**THE PROBLEM:** Reproduce each record verbatim, images excluded.

(Dataset excerpts)
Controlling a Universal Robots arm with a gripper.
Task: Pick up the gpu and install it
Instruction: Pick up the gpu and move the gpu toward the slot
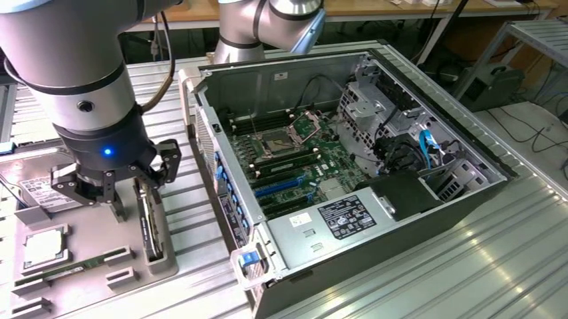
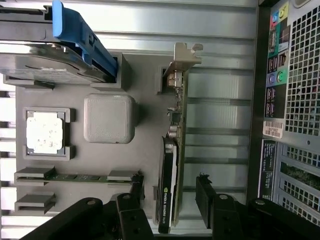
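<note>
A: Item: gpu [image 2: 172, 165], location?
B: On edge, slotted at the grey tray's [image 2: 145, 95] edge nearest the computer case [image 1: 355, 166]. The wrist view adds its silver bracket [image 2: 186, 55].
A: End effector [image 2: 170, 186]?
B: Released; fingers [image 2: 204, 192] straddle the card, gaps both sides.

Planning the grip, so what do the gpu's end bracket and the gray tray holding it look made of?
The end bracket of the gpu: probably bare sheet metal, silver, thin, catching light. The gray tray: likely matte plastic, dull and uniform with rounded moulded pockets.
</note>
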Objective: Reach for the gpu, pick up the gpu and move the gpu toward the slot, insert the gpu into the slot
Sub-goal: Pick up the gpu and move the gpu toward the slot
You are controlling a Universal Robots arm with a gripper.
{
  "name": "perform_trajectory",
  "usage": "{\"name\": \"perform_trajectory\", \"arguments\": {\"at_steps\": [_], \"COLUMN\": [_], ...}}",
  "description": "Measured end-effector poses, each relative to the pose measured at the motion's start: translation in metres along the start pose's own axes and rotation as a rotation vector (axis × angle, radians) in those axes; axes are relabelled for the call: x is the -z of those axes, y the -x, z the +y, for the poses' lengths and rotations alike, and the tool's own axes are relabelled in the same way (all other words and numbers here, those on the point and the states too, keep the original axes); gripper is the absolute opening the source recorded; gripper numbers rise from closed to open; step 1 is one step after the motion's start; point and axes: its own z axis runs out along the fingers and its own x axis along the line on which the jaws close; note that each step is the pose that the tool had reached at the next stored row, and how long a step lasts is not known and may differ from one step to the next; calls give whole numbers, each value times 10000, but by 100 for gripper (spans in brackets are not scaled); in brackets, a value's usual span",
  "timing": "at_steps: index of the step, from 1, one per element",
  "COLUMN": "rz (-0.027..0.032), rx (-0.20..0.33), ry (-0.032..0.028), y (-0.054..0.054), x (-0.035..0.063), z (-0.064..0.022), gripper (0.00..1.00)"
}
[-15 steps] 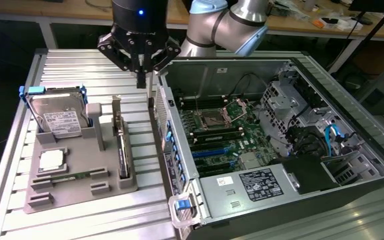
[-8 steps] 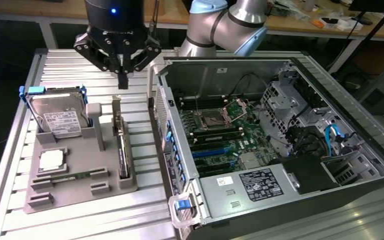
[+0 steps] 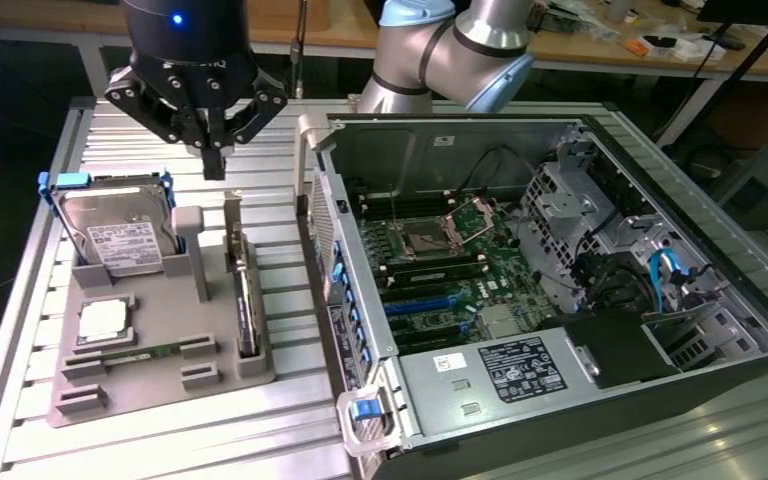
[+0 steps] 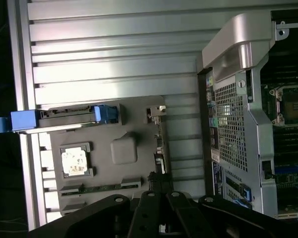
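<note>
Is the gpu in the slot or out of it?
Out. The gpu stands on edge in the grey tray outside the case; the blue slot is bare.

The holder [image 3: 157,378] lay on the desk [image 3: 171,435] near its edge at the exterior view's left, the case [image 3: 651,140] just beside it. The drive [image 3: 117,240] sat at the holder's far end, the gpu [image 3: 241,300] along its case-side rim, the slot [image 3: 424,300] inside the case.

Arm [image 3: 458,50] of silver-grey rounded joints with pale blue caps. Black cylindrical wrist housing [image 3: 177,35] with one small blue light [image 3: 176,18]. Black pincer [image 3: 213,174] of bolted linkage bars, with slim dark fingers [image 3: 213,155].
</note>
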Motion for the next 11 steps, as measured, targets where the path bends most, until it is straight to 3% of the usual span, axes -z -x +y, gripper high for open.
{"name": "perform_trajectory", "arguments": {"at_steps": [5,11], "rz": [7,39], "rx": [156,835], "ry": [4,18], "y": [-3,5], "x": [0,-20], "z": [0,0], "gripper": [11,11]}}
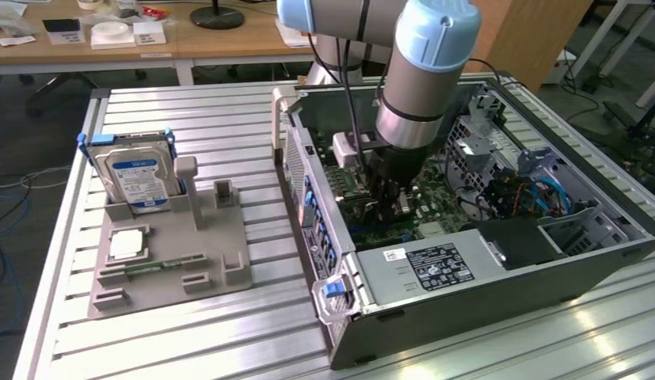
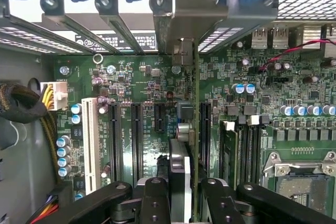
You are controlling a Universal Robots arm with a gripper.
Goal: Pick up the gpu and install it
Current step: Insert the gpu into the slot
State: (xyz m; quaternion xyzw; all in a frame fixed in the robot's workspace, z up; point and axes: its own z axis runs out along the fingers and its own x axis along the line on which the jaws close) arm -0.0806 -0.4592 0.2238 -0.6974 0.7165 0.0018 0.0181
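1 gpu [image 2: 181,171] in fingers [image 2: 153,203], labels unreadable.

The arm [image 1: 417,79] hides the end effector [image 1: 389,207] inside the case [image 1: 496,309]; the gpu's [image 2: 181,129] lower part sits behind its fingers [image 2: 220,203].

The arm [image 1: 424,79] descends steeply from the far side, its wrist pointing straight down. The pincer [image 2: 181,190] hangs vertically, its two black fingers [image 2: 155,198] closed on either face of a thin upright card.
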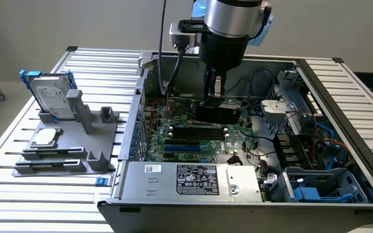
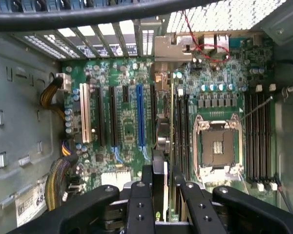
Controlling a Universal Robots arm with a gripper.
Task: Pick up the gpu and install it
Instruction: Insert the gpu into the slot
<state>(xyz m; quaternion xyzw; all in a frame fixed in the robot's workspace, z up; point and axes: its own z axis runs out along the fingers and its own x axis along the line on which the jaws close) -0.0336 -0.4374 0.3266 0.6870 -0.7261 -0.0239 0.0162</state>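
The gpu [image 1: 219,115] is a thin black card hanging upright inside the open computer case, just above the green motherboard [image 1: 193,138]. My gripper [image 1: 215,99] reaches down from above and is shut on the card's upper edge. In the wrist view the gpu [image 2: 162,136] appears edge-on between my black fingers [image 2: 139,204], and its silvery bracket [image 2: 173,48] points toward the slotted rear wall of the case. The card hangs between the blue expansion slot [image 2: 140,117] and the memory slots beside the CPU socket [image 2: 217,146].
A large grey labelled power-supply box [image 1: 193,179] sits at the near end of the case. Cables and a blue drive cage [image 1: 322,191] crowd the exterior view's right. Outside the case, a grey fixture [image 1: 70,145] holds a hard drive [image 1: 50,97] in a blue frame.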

**TASK ANSWER:**
Controlling a Universal Robots arm with a gripper.
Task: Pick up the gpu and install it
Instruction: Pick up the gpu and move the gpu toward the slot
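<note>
A: Item: gpu [image 2: 172, 165], location?
B: On edge, slotted at the grey tray's [image 2: 145, 95] edge nearest the computer case [image 1: 355, 166]. The wrist view adds its silver bracket [image 2: 186, 55].
A: End effector [image 2: 170, 186]?
B: Released; fingers [image 2: 204, 192] straddle the card, gaps both sides.

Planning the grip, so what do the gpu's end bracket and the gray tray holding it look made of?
The end bracket of the gpu: probably bare sheet metal, silver, thin, catching light. The gray tray: likely matte plastic, dull and uniform with rounded moulded pockets.
</note>
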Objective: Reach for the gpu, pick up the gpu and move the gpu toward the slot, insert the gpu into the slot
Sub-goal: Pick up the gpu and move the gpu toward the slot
You are controlling a Universal Robots arm with a gripper.
{
  "name": "perform_trajectory",
  "usage": "{\"name\": \"perform_trajectory\", \"arguments\": {\"at_steps\": [_], \"COLUMN\": [_], ...}}",
  "description": "Measured end-effector poses, each relative to the pose measured at the motion's start: translation in metres along the start pose's own axes and rotation as a rotation vector (axis × angle, radians) in those axes; axes are relabelled for the call: x is the -z of those axes, y the -x, z the +y, for the poses' lengths and rotations alike, and the tool's own axes are relabelled in the same way (all other words and numbers here, those on the point and the states too, keep the original axes); gripper is the absolute opening the source recorded; gripper numbers rise from closed to open; step 1 is one step after the motion's start; point and axes: its own z axis runs out along the fingers and its own x axis along the line on which the jaws close; note that each step is the pose that the tool had reached at the next stored row, and how long a step lasts is not known and may differ from one step to the next; calls give whole numbers, each value times 10000, but by 100 for gripper (spans in brackets are not scaled); in brackets, a value's usual span",
  "timing": "at_steps: index of the step, from 1, one per element",
  "COLUMN": "rz (-0.027..0.032), rx (-0.20..0.33), ry (-0.032..0.028), y (-0.054..0.054), x (-0.035..0.063), z (-0.064..0.022), gripper (0.00..1.00)"
}
[-15 steps] 
[-8 steps] 
[+0 steps] 
[+0 steps] 
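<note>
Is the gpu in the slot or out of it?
Out. The gpu stands on edge in the grey tray outside the case; the blue slot is bare.

The holder [image 3: 157,378] lay on the desk [image 3: 171,435] near its edge at the exterior view's left, the case [image 3: 651,140] just beside it. The drive [image 3: 117,240] sat at the holder's far end, the gpu [image 3: 241,300] along its case-side rim, the slot [image 3: 424,300] inside the case.

Arm [image 3: 458,50] of silver-grey rounded joints with pale blue caps. Black cylindrical wrist housing [image 3: 177,35] with one small blue light [image 3: 176,18]. Black pincer [image 3: 213,174] of bolted linkage bars, with slim dark fingers [image 3: 213,155].
</note>
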Motion for the next 11 steps, as measured, targets where the path bends most, until it is straight to 3% of the usual span, axes -z -x +y, gripper high for open.
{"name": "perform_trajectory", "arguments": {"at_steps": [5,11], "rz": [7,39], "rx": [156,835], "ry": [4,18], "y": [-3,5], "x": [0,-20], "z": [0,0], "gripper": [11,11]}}
You are controlling a Universal Robots arm with a gripper.
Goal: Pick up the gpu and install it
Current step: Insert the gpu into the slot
State: (xyz m; quaternion xyzw; all in a frame fixed in the robot's workspace, z up; point and axes: its own z axis runs out along the fingers and its own x axis along the line on which the jaws close) arm -0.0806 -0.4592 0.2238 -0.6974 0.7165 0.0018 0.0181
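1 gpu [image 2: 181,171] in fingers [image 2: 153,203], labels unreadable.

The arm [image 1: 417,79] hides the end effector [image 1: 389,207] inside the case [image 1: 496,309]; the gpu's [image 2: 181,129] lower part sits behind its fingers [image 2: 220,203].

The arm [image 1: 424,79] descends steeply from the far side, its wrist pointing straight down. The pincer [image 2: 181,190] hangs vertically, its two black fingers [image 2: 155,198] closed on either face of a thin upright card.
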Controlling a Universal Robots arm with a gripper.
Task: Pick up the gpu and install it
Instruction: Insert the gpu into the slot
<state>(xyz m; quaternion xyzw; all in a frame fixed in the robot's workspace, z up; point and axes: its own z axis runs out along the fingers and its own x axis along the line on which the jaws close) -0.0336 -0.4374 0.3266 0.6870 -0.7261 -0.0239 0.0162</state>
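The gpu [image 1: 219,115] is a thin black card hanging upright inside the open computer case, just above the green motherboard [image 1: 193,138]. My gripper [image 1: 215,99] reaches down from above and is shut on the card's upper edge. In the wrist view the gpu [image 2: 162,136] appears edge-on between my black fingers [image 2: 139,204], and its silvery bracket [image 2: 173,48] points toward the slotted rear wall of the case. The card hangs between the blue expansion slot [image 2: 140,117] and the memory slots beside the CPU socket [image 2: 217,146].
A large grey labelled power-supply box [image 1: 193,179] sits at the near end of the case. Cables and a blue drive cage [image 1: 322,191] crowd the exterior view's right. Outside the case, a grey fixture [image 1: 70,145] holds a hard drive [image 1: 50,97] in a blue frame.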

Nothing else is needed to finish the exercise.